If a few of those companies stop insuring the insurers, there aren’t necessarily others to step in. The state is trying to stave off a reinsurance crisis by allowing insurers to incorporate more risk probability and reinsurance prices into their rates, as of last year. But California could still turn into Florida, where all but the most local insurers are leaving the state, or going belly-up, and insurance in places can cost tens of thousands of dollars a year. Because coverage is generally required for anyone seeking a mortgage, soaring rates in California could drive home values down, threatening yet another crisis, this one in real estate. And if existing homeowners can’t get insurance, they’ll be left bearing the cost of catastrophes all on their own, like many in the burn area around Los Angeles are now.

If nothing changes, more people will get sucked into this doom spiral, because California cannot avoid some level of catastrophe. Wind-driven fires like the ones in L.A. throw embers far ahead of themselves, leading to conflagrations that firefighters can’t stop, and the fastest fires are growing faster now. Transferring those risks to insurance will become less and less affordable as the climate warms and more people live in the zone where cities meet wildlands, because the catastrophic risk to homes is high and getting higher. As Nancy Watkins, an actuary at Milliman who specializes in catastrophic property risk, told me, “That actually is not an insurance problem. It’s a risk problem.”

To bring down risk, she wants to see neighborhoods embark on ambitious missions to “harden” homes and the landscape around them, and then see insurance companies account for those efforts. If each homeowner has removed vegetation from the first five feet around their house, if the neighborhood has kept its roads clear and made firebreaks where fire would be likeliest to enter, a place has much less of a chance of burning down, even in major fires. Plenty of communities, even the most fire-prone ones, still don’t do this. Watkins imagines a future database in which each parcel of land is inspected for fire-readiness, so that each neighborhood can be profiled for fire safety and insurers can price rates accordingly. Creating this system would take major effort, she knows, but it would motivate collective action: If it meant the difference between your whole neighborhood getting insurance and being uninsured, you would probably clean up your yard and screen your vents.

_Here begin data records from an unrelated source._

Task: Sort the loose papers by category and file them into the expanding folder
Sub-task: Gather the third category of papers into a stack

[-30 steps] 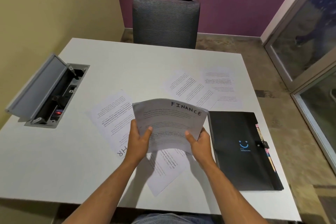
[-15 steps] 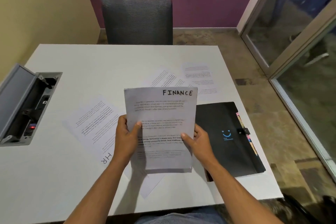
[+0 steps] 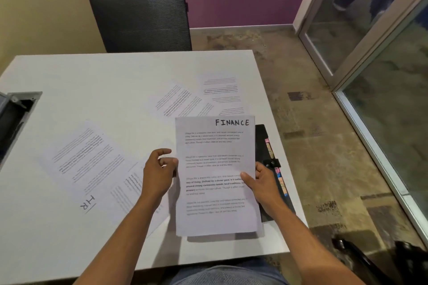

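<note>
White and limp, the finance sheet point(image 3: 215, 176) hung above the tabletop point(image 3: 92, 76), covering the black folder point(image 3: 266, 146) at three o'clock. Right hand point(image 3: 264, 183) pinched its right edge; left hand point(image 3: 159, 173) hovered loosely curled, holding nothing. Light and floppy, it likely needed edge support.

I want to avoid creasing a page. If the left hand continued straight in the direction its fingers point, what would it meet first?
Most likely the left edge of the FINANCE sheet. The left hand curls toward it, apparently just apart, though depth is unclear.
</note>
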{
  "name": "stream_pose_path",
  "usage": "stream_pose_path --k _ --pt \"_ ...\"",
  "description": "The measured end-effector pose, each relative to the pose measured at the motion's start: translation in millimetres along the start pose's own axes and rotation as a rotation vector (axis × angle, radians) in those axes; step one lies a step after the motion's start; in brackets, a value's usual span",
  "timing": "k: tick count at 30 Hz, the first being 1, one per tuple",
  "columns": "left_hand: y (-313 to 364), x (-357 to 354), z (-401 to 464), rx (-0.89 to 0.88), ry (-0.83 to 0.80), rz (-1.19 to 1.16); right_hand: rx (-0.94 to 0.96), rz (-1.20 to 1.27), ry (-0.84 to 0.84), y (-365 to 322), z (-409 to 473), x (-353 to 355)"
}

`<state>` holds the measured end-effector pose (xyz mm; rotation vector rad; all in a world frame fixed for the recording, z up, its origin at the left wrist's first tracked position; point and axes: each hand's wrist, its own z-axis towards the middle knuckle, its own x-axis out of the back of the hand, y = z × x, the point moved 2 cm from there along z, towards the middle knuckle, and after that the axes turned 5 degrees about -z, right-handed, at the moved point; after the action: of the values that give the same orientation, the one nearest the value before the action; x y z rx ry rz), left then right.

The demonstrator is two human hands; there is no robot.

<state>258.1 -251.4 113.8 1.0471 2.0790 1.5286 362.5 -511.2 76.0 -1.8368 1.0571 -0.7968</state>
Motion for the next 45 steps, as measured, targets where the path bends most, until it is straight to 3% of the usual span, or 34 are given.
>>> stream_pose_path --k 7,11,17,21,32,45 --pt "-21 -84 -1 0.025 -0.007 0.111 -0.028 0.117 0.156 26 12 89" --pt "-37 -137 1 -0.022 -0.096 0.377 -0.046 0.143 0.237 34 14 136" --pt "-65 -219 -12 -0.233 -0.286 0.859 -0.081 0.107 0.342 42 8 201" --pt "-67 -258 -17 -0.178 -0.326 1.053 -0.095 0.036 0.399 49 3 235" --pt "-72 -299 -12 0.069 -0.321 1.131 -0.120 -0.015 0.499 55 8 272" --pt "-57 -301 -3 0.202 -0.338 0.948 -0.126 0.115 0.546 58 11 271"
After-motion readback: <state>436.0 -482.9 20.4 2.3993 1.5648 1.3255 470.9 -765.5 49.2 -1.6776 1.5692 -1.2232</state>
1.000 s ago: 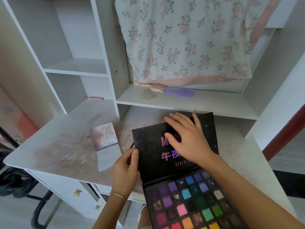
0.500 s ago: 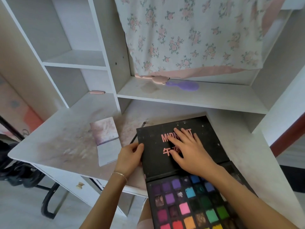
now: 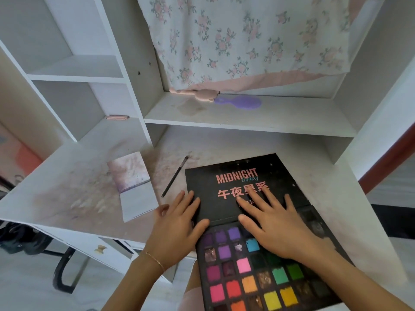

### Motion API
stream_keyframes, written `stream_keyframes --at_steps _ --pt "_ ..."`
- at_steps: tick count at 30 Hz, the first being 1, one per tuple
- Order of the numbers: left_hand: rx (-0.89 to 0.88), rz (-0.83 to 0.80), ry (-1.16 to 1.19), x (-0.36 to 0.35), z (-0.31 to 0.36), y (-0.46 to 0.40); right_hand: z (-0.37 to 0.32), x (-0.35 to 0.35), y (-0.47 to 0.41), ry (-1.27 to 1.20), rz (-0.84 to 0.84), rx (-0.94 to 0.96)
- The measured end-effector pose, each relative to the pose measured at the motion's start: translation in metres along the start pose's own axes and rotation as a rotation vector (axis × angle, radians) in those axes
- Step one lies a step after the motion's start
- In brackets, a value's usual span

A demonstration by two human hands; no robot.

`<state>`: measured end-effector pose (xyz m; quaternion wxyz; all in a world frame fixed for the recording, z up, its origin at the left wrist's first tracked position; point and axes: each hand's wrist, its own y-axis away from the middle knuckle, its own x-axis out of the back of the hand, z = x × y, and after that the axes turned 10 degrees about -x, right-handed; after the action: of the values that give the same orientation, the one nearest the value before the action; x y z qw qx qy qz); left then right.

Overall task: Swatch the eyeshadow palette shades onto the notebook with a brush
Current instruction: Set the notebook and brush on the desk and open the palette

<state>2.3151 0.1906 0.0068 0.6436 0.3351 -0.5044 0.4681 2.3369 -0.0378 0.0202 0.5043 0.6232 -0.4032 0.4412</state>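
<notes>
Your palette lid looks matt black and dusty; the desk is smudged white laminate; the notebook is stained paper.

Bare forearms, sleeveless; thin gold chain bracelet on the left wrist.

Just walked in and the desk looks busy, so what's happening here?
A person rests both hands, left and right, flat on the opened black eyeshadow palette, pressing its lid down. The thin dark makeup brush lies untouched on the white desk beside the small smudged open notebook. No swatching yet.
</notes>
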Motion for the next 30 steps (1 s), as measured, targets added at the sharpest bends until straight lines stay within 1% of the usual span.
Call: stream_keyframes --at_steps 2,5,10,13,19,22,25,28,30 --pt "-0.018 -0.082 -0.029 0.002 -0.002 -0.001 0.001 0.0 0.001 0.009 -0.017 0.002" --pt "-0.038 -0.15 -0.051 0.006 -0.004 -0.012 0.001 0.002 -0.006 0.014 -0.042 -0.024" --pt "-0.011 -0.152 -0.044 0.003 -0.009 -0.044 0.001 0.003 -0.026 0.036 -0.029 -0.073" --pt "0.0 -0.079 -0.005 -0.001 -0.01 -0.064 0.004 0.006 -0.043 0.019 -0.035 -0.103" --pt "0.026 0.048 0.162 0.003 -0.014 -0.082 0.01 0.016 -0.074 -0.026 -0.066 -0.104" --pt "0.01 0.16 0.283 0.01 -0.014 -0.074 0.012 0.019 -0.086 -0.028 -0.053 -0.1" --pt "-0.036 0.267 0.335 0.015 -0.011 -0.057 0.012 0.021 -0.094 -0.04 -0.03 -0.1" --pt "-0.046 0.344 0.316 0.015 -0.01 -0.037 0.01 0.022 -0.096 -0.043 0.002 -0.099" --pt "-0.021 0.402 0.296 0.014 -0.01 -0.024 0.006 0.021 -0.094 -0.064 0.069 -0.11"
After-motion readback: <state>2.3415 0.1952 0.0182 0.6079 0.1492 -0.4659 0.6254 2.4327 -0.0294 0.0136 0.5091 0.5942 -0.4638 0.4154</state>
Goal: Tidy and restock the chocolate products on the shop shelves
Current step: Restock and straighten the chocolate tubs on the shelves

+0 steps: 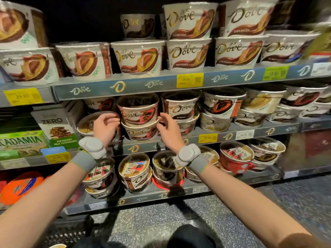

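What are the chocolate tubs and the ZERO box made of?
Dove tubs: probably plastic with a glossy printed wrap; light glints off the sides, and wrapped chocolates show through clear lids on lower tubs.
ZERO box: looks like printed cardboard, with flat faces, sharp corners and a duller shine.

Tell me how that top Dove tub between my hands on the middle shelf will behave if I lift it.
The top Dove tub sits tilted on another tub, so it may slide or tip forward once nudged. Its walls look like thin plastic, so they probably flex under a squeeze. The glossy wrap could be slippery; gripping from both sides seems safest.
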Demonstrator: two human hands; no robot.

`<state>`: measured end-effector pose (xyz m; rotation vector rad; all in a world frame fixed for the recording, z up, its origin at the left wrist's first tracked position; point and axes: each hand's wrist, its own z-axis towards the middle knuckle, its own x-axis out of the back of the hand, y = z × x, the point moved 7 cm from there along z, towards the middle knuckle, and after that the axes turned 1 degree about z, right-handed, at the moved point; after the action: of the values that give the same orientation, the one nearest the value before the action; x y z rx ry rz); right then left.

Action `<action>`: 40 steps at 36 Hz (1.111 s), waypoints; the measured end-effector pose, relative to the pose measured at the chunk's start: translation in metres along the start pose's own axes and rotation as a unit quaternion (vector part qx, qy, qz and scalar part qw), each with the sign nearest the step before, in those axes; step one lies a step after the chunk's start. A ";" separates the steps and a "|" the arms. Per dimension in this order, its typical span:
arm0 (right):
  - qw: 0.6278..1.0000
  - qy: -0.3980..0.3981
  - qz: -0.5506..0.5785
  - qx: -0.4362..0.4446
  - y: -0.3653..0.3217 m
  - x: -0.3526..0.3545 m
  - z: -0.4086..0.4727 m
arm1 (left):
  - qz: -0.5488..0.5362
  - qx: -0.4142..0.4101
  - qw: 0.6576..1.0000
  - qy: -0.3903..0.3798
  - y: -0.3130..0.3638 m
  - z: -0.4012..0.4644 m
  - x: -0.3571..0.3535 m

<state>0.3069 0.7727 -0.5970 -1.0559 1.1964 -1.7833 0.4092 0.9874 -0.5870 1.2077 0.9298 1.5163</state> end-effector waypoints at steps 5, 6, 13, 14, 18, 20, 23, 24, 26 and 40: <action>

Watkins herself lives in the Moraga-Orinda Fire District, a highly flammable area outside San Francisco, which Wara’s research has identified as one of the top three places where the worst overnight losses could occur, from an insurance perspective. (Another was Pacific Palisades.) She was one of many in her area who got a nonrenewal notice from her insurer last year. Now she’s making her plot as fire-proof as possible, in hopes of coaxing an insurer back. It’s like staging a property for sale, she said: “We’re staging our home for insurability right now.” She cut down a 10-year-old manzanita tree and pulled out her mint garden, but so far she’s kept the Japanese maple that came with the house and turns a brilliant red in the fall. Once she has fire-proofed the rest of the property, she plans to invite a fire-chief friend over for dinner and ask, How bad is the maple? “And then do what they say,” she told me.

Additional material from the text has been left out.